Легенды горы Кармель | страница 43



В своей сказочной форме она начинается с чрезвычайно искусного изображения газели на ткани. «Да будет прославлен Аллах, обучающий человека тому, что он не знал», – гласит повесть «О любящем и любимом»; и принц Тадж аль Мулук просит ее героя рассказать о том, «что же произошло у него с владелицей этой газели». На самом же деле, разумеется, не было не только никакой газели, но, вероятно, и Тадж аль Мулука. Прототип этой истории по имени Юсуф – впрочем, описанный в сказке под именем Азиз – родился в Хайфе в конце тринадцатого века в достаточно обычной, хотя и зажиточной купеческой семье. Впрочем, уже в юности он отличался поразительной красотой. Повесть «О любящем и любимом» не называет имени его отца, но городские бумаги сообщают, что его звали Авраам ибн Дауд – иначе говоря, Авраам сын Давида – из числа немногочисленных еврейских семей, которые оставались в Хайфе в те времена. Вместе с Юсуфом росла и его двоюродная сестра, дочь покойного брата Авраама; ее мать тоже умерла. Повесть называет ее Азизой, хотя на самом деле двоюродную сестру Юсуфа звали Эстер. Эстер была девушкой застенчивой, немного странной и мечтательной. Повесть «О любящем и любимом» утверждает, что Юсуф и Эстер с детства спали в одной постели, однако никаких документальных подтверждений этому утверждению найти не удалось. В то же время сохранилось упоминание о том, что с самого детства Авраам ибн Дауд планировал брак Юсуфа и Эстер и даже было назначено время для того, чтобы написать брачную запись. Однако обстоятельства сложились несколько иначе и внесли изрядную неразбериху в изначальные планы. Семья ибн Дауда жила с восточной стороны города, у подножья горы, и в узких переулках у моря Юсуф оказывался крайне редко. Поэтому, оказавшись однажды в лабиринте приморских переулков, он быстро потерялся и несколько испугался. Дело в том, что, хотя Юсуф отличался исключительной красотой, характером он был осторожен и даже несколько пуглив. Он предусмотрительно разостлал платок, чтобы не испачкать новую одежду, и сел на ступеньку; от растерянности по его щекам градом катился пот. Но протереть пот ему было нечем, поскольку на своем платке Юсуф уже сидел.

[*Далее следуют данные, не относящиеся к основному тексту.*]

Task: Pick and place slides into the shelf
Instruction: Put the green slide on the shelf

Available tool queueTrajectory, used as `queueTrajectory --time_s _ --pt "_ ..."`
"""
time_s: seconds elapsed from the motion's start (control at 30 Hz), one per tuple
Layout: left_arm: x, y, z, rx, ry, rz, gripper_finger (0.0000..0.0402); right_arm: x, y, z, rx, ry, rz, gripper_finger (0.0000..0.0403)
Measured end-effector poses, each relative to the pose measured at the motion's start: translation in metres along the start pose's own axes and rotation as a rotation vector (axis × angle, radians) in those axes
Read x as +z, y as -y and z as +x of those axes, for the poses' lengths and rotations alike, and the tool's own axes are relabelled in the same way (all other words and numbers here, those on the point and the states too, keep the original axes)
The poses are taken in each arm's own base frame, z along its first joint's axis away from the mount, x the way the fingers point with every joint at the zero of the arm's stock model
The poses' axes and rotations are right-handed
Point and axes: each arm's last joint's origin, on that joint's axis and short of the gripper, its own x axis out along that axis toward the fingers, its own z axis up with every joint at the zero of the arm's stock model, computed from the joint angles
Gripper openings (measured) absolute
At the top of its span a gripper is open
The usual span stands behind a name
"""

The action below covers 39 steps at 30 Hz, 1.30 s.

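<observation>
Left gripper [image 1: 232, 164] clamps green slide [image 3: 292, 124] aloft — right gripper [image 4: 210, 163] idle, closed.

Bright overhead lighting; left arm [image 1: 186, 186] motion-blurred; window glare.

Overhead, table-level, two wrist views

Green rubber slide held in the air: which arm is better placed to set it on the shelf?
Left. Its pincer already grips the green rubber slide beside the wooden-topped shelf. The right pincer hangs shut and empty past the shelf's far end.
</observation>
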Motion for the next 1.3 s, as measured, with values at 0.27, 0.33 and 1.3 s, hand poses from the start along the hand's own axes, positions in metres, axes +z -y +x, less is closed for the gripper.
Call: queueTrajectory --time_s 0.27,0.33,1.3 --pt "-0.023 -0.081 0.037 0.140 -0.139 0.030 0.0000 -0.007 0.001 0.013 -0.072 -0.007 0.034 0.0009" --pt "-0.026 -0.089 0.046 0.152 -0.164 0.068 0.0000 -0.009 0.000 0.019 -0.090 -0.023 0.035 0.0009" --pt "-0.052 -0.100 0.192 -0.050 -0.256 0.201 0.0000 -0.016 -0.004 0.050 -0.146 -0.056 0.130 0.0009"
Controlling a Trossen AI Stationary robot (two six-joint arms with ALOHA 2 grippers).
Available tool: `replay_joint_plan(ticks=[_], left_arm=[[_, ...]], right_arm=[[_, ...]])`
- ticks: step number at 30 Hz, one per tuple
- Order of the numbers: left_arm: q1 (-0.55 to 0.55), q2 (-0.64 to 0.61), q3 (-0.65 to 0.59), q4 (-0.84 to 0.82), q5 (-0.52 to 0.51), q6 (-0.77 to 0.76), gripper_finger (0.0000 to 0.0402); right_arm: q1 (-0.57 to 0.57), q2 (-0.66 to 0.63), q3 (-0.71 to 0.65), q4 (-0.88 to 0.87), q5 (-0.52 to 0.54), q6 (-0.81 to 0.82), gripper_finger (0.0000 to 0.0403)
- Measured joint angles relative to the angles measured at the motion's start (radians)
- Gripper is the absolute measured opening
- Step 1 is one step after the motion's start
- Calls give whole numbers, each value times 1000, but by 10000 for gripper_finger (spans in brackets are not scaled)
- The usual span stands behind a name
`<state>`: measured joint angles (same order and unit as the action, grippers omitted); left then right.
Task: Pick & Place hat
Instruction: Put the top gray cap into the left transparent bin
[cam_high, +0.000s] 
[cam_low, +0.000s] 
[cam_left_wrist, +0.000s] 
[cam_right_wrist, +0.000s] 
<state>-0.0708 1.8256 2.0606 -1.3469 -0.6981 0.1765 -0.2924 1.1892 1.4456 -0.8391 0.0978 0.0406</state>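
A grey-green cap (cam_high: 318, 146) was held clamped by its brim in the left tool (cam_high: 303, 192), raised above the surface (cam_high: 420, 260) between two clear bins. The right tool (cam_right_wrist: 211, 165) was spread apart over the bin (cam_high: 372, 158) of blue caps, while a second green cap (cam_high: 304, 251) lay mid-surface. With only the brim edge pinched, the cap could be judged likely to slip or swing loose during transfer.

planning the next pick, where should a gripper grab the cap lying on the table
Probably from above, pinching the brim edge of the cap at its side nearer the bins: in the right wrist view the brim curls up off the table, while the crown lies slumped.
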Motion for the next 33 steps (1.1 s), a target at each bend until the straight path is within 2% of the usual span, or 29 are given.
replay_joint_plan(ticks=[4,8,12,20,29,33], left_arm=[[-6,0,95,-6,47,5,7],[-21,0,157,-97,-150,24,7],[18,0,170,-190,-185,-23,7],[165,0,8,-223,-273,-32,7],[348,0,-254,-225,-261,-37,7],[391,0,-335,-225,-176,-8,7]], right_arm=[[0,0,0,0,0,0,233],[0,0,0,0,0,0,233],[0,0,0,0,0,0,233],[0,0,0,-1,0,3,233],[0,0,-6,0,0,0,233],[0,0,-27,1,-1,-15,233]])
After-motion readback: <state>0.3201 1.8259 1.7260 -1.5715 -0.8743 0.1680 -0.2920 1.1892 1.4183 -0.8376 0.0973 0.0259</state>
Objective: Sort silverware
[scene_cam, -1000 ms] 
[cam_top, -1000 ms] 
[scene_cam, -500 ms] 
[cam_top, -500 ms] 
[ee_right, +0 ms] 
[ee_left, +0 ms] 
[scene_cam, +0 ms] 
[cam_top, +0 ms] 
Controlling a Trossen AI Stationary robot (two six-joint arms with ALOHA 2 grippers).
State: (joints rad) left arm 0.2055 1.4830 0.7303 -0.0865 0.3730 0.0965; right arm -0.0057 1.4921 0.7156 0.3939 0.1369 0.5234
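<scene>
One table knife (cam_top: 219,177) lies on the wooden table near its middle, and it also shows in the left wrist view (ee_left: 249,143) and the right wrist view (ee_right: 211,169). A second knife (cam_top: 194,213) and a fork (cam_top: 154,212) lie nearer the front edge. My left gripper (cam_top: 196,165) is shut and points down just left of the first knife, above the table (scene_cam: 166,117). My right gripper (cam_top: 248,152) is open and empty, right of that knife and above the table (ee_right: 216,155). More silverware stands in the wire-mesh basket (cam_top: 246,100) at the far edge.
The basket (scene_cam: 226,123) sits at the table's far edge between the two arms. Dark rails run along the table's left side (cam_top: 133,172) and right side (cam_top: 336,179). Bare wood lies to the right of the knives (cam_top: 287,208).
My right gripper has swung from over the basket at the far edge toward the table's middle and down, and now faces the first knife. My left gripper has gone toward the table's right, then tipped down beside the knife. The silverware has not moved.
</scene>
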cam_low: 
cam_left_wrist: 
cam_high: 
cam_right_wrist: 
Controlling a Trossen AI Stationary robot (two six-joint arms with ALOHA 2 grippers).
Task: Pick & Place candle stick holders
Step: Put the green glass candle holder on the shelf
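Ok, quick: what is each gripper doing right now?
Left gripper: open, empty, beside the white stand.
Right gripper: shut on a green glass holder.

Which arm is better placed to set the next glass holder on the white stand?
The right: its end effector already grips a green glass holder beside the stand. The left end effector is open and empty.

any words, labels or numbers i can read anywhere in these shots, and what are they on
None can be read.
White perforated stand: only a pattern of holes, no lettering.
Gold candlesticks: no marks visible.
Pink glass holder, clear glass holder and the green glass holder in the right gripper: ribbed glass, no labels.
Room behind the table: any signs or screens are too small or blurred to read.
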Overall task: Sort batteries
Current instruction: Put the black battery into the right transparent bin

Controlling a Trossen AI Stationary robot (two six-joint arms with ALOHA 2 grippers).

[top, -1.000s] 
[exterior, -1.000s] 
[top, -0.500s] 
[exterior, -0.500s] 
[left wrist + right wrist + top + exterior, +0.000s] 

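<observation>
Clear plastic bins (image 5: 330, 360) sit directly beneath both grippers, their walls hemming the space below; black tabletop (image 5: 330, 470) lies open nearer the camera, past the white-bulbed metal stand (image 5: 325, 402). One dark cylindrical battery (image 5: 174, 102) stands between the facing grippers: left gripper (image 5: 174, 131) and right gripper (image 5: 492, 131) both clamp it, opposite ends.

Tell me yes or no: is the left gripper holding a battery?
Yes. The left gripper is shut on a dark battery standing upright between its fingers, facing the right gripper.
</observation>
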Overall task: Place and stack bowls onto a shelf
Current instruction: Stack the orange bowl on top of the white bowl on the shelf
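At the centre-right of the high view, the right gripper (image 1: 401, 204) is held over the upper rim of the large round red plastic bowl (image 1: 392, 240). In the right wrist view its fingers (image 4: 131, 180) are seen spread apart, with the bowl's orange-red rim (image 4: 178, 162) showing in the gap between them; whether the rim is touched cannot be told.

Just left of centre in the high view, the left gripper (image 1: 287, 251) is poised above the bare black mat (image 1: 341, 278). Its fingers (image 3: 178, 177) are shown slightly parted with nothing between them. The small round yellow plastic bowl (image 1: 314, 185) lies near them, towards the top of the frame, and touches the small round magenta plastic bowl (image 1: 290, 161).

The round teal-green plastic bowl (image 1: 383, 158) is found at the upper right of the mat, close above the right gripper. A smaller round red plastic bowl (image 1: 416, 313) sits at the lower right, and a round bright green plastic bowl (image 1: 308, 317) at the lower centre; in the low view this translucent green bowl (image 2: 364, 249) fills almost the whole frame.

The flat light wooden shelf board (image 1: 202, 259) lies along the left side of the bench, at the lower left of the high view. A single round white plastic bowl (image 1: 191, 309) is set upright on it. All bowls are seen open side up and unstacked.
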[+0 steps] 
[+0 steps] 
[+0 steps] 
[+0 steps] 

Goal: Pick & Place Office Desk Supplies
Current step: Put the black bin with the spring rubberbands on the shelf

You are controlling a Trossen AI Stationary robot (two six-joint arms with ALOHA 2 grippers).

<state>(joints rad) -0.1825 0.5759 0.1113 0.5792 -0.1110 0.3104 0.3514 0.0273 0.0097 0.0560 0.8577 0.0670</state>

И вдруг почти прямо ему в руки упал белоснежный платок, надушенный мускусом, с изображением газели, вышитым на платке шелком и украшенным червонным золотом. Юсуф поднял глаза и увидел в окне девушку, чьи глаза показались ему глазами газели. Ее лицо светилось на солнце. Девушка же, в свою очередь, внимательно посмотрела на Юсуфа, потом исчезла в темноте комнаты и затворила окно. Юсуф же долго сидел под ее окном, наполняясь удушающим чувством своей неполноты и пульсацией слепящего желания. Она была так близко – и бесконечно недосягаема. Но делать было нечего, и, когда начало смеркаться, Юсуф понуро отправился домой. Он проплутал по городу большую часть вечера и вернулся домой в запыленных одеждах и смятенных чувствах. Эстер заметила его странный вид, и ее сердце наполнилось сочувствием и болью. «О, сын моего дяди, – сказала она, – расскажи же мне, что с тобою произошло». Юсуф рассказал ей о том, как встретил незнакомую девушку с глазами газели и лицом как солнце, и разрыдался. «Что же мне теперь делать, о дочь моего дяди?» – спросил он. Эстер опустила глаза. «О, сын моего дяди, – ответила она, подумав, – если бы ты потребовал мой глаз, для тебя я бы вырвала его из глазницы. Так что я помогу тебе. Она говорит с тобой знаками, но это знаки и моего сердца. Упавший платок означает, что, увидев тебя, ее сердце упало к тебе навстречу; закрытое же окно значит, что без тебя темно у нее на душе. Так что, о сын моего дяди, собери свое мужество, ступай завтра на то же место и терпеливо жди – потому что любящие склонны к самопожертвованию, – и желания твои сбудутся». Она опустила глаза; а сердце Юсуфа наполнилось надеждой и ликованием. Зашла луна, и взошло солнце. Юсуф выспался, плотно поужинал и позавтракал, а наутро вернулся в приморские переулки – туда, где был слышен дальний шум воды.